**WHAT THE TASK ASKS:** Print the data once more, exactly as supplied.

**GIVEN MATERIAL:**
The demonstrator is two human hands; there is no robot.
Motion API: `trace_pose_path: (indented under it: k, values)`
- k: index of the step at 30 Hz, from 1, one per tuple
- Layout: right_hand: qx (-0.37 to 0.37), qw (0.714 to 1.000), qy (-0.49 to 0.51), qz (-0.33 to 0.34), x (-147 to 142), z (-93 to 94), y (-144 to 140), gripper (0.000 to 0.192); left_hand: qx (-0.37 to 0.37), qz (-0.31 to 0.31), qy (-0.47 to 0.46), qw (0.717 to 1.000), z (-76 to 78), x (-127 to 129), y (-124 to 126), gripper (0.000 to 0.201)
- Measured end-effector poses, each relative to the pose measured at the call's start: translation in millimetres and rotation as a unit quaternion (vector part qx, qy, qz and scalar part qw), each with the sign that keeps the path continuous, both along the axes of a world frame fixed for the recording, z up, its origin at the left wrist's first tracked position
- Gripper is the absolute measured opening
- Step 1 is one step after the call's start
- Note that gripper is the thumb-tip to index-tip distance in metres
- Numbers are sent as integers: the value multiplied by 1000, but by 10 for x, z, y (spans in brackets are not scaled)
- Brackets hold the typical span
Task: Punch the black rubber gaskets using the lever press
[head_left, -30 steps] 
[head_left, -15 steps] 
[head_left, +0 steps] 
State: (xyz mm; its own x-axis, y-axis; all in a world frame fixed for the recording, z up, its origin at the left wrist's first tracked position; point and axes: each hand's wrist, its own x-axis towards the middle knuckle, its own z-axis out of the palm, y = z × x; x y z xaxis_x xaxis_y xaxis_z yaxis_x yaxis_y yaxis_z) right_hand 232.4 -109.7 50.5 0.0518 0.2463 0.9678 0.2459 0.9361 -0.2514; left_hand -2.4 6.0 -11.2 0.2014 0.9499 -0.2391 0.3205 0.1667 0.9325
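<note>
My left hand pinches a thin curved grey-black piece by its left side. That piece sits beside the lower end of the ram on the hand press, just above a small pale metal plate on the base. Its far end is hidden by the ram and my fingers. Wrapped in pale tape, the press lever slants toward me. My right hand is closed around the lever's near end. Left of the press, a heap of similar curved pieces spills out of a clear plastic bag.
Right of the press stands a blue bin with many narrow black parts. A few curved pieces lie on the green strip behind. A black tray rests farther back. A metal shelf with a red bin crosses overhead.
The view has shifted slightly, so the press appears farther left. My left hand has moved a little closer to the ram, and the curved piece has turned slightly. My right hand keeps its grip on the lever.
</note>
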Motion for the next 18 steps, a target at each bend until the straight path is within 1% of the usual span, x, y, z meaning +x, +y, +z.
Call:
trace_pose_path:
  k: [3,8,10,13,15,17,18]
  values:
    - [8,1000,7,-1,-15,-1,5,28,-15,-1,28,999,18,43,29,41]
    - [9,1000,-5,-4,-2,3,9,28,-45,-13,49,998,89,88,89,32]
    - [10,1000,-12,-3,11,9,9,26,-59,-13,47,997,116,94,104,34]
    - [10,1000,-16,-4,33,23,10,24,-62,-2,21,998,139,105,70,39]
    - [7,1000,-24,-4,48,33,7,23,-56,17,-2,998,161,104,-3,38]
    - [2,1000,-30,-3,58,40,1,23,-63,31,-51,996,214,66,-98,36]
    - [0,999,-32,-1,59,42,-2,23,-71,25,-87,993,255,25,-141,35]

**EXERCISE OUTPUT:**
The demonstrator is two human hands; there is no robot.
Motion API: `trace_pose_path: (indented under it: k, values)`
- k: index of the step at 30 Hz, from 1, one per tuple
- Layout: right_hand: qx (-0.37 to 0.37), qw (0.714 to 1.000), qy (-0.49 to 0.51), qz (-0.33 to 0.34), x (-147 to 142), z (-93 to 94), y (-144 to 140), gripper (0.000 to 0.192); left_hand: qx (-0.37 to 0.37), qz (-0.31 to 0.31), qy (-0.47 to 0.46), qw (0.717 to 1.000), z (-76 to 78), x (-127 to 129), y (-124 to 126), gripper (0.000 to 0.201)
- Measured end-effector poses, each relative to the pose measured at the call's start: translation in millimetres and rotation as a unit quaternion (vector part qx, qy, qz and scalar part qw), each with the sign that keeps the path continuous, both along the axes of a world frame fixed for the recording, z up, its origin at the left wrist's first tracked position
- Gripper is the absolute measured opening
- Step 1 is one step after the call's start
- Note that gripper is the thumb-tip to index-tip distance in metres
- Numbers are sent as integers: the value multiplied by 1000, but by 10 for x, z, y (spans in brackets are not scaled)
- Brackets hold the typical span
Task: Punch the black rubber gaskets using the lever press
[head_left, -30 steps] 
[head_left, -15 steps] 
[head_left, +0 steps] 
State: (xyz mm; its own x-axis, y-axis; all in a world frame fixed for the recording, z up, its origin at the left wrist's first tracked position; point and axes: each hand's wrist, its own x-axis towards the middle knuckle, its own z-axis out of the palm, y = z × x; x y z xaxis_x xaxis_y xaxis_z yaxis_x yaxis_y yaxis_z) right_hand 232.4 -109.7 50.5 0.0518 0.2463 0.9678 0.2459 0.9361 -0.2514; left_hand -2.4 6.0 -11.2 0.2014 0.9499 -0.2391 0.3205 0.1667 0.9325
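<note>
My left hand pinches a thin curved grey-black piece by its left side. That piece sits beside the lower end of the ram on the hand press, just above a small pale metal plate on the base. Its far end is hidden by the ram and my fingers. Wrapped in pale tape, the press lever slants toward me. My right hand is closed around the lever's near end. Left of the press, a heap of similar curved pieces spills out of a clear plastic bag.
Right of the press stands a blue bin with many narrow black parts. A few curved pieces lie on the green strip behind. A black tray rests farther back. A metal shelf with a red bin crosses overhead.
The view has shifted slightly, so the press appears farther left. My left hand has moved a little closer to the ram, and the curved piece has turned slightly. My right hand keeps its grip on the lever.
</note>
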Motion for the next 18 steps, a target at each bend until the straight path is within 1% of the usual span, x, y, z meaning +x, +y, +z.
Call:
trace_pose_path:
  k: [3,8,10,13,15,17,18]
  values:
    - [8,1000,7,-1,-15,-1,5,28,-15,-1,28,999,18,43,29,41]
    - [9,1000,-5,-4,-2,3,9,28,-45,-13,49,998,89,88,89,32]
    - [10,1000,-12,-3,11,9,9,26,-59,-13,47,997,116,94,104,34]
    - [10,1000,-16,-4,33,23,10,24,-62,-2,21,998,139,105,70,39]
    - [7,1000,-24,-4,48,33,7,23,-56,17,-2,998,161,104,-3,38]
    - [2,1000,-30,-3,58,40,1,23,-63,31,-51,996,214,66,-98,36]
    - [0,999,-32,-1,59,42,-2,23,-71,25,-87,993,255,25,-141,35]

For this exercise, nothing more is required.